• Activity
Copy each line below exactly and leave the pictures out.

• Dataset excerpt

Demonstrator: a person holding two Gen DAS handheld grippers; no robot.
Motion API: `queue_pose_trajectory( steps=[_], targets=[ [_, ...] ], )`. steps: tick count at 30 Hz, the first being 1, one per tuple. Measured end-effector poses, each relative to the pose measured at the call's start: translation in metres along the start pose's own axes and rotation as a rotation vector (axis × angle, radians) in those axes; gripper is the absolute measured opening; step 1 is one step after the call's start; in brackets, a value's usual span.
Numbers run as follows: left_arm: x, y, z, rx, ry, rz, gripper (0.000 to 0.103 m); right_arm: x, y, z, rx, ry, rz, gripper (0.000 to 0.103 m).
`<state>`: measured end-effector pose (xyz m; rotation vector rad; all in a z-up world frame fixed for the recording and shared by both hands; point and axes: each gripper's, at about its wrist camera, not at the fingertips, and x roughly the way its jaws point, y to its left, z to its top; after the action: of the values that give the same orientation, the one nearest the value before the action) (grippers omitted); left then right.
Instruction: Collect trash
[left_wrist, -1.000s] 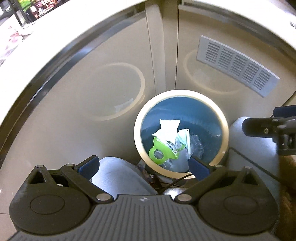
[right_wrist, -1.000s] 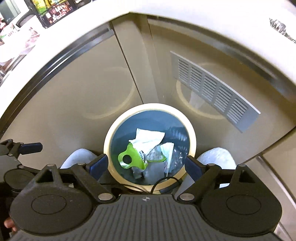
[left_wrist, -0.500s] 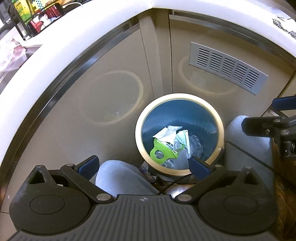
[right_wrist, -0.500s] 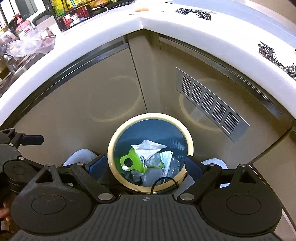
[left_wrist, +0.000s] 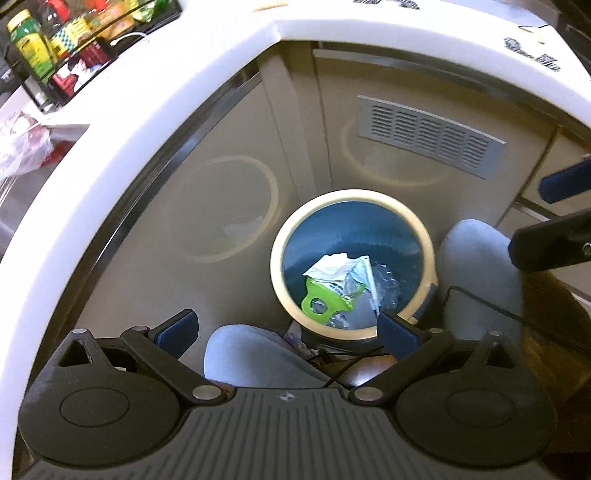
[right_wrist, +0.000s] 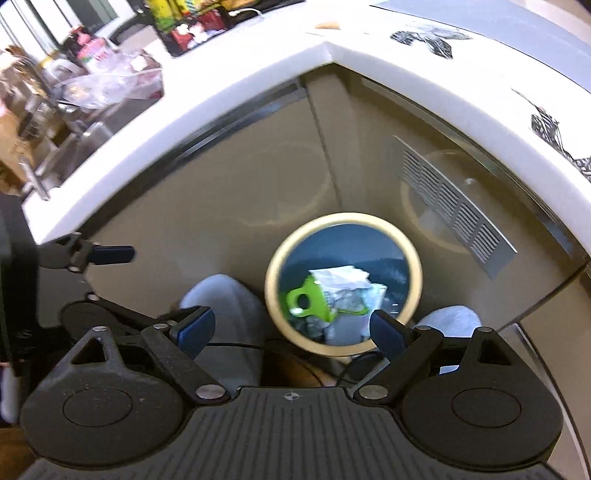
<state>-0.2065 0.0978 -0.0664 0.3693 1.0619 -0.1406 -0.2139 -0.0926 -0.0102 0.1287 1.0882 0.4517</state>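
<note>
Trash (left_wrist: 338, 286) sits down inside the round bin (left_wrist: 424, 236), below and ahead of both your grippers. You can see white paper, clear plastic and a green wrapper (left_wrist: 319, 304) with a hole in it. Your left gripper (left_wrist: 286, 326) has its jaws wide apart with nothing between them. Your right gripper (right_wrist: 290, 326) is the same, jaws wide apart and empty. The bin stands on the floor in a corner, under the white surface (left_wrist: 122, 155). A gray vent (left_wrist: 428, 134) is on the cabinet wall past the jaws, up and to the right. Your knees (left_wrist: 251, 352) in gray show just under the jaws.
</note>
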Motion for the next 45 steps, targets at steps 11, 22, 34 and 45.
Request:
queue_pose_trajectory(
  steps=[11,22,34,45],
  targets=[
    [0.028,-0.004,-0.002,-0.054,0.062,0.038,0.103,0.059,-0.016,-0.008,0.061,0.121,-0.069,0.096],
    [0.060,0.001,0.000,-0.140,0.126,0.011,0.103,0.084,-0.024,-0.014,-0.029,0.059,-0.239,0.103],
    [0.082,-0.003,0.004,-0.143,0.170,0.037,0.103,0.114,-0.031,-0.011,0.021,0.122,-0.232,0.103],
    [0.085,-0.005,0.005,-0.148,0.184,0.042,0.103,0.109,-0.036,-0.011,0.046,0.078,-0.271,0.103]
  ],
)
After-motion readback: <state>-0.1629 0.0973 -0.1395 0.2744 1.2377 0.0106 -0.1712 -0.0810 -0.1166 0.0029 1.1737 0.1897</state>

• Exercise solution
Demonstrator: a person holding two Gen DAS handheld grippers; no robot.
Motion API: `queue_pose_trajectory( steps=[_], targets=[ [_, ...] ], )`. steps: tick count at 30 Hz, the first being 1, one per tuple. Measured end-effector poses, each relative to the pose measured at the call's start: translation in metres along the start pose's own axes and rotation as a rotation vector (axis × angle, radians) in those axes; gripper is the absolute measured opening; step 1 is one step after the call's start; in brackets, a value's usual span.
Numbers run as follows: left_arm: x, y, z, rx, ry, rz, gripper (0.000 to 0.103 m); right_arm: x, y, z, rx, ry, rz, gripper (0.000 to 0.103 m).
`<state>`: measured end-effector pose (xyz m; rotation vector rad; all in a z-up world frame fixed for the recording and shared by both hands; point and axes: each gripper's, at about its wrist camera, not at the fingertips, and x roughly the way its jaws point, y to its left, z to its top; after the action: of the values that give the same orientation, the one nearest the value before the action) (grippers omitted); left then right.
Instruction: Collect trash
[left_wrist, -1.000s] 
[right_wrist, -1.000s] 
[left_wrist, -0.500s] 
[right_wrist, -0.500s] 
[left_wrist, +0.000s] 
[right_wrist, +0.000s] 
<state>-0.2065 0.0978 -0.0664 0.3693 1.0619 -0.1406 -0.2139 -0.0926 -0.0102 0.1287 1.0882 0.4517</state>
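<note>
Trash (left_wrist: 338, 286) sits down inside the round bin (left_wrist: 424, 236), below and ahead of both your grippers. You can see white paper, clear plastic and a green wrapper (left_wrist: 319, 304) with a hole in it. Your left gripper (left_wrist: 286, 326) has its jaws wide apart with nothing between them. Your right gripper (right_wrist: 290, 326) is the same, jaws wide apart and empty. The bin stands on the floor in a corner, under the white surface (left_wrist: 122, 155). A gray vent (left_wrist: 428, 134) is on the cabinet wall past the jaws, up and to the right. Your knees (left_wrist: 251, 352) in gray show just under the jaws.
</note>
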Motion for the next 45 steps, targets at steps 11, 22, 34 and 45.
Request:
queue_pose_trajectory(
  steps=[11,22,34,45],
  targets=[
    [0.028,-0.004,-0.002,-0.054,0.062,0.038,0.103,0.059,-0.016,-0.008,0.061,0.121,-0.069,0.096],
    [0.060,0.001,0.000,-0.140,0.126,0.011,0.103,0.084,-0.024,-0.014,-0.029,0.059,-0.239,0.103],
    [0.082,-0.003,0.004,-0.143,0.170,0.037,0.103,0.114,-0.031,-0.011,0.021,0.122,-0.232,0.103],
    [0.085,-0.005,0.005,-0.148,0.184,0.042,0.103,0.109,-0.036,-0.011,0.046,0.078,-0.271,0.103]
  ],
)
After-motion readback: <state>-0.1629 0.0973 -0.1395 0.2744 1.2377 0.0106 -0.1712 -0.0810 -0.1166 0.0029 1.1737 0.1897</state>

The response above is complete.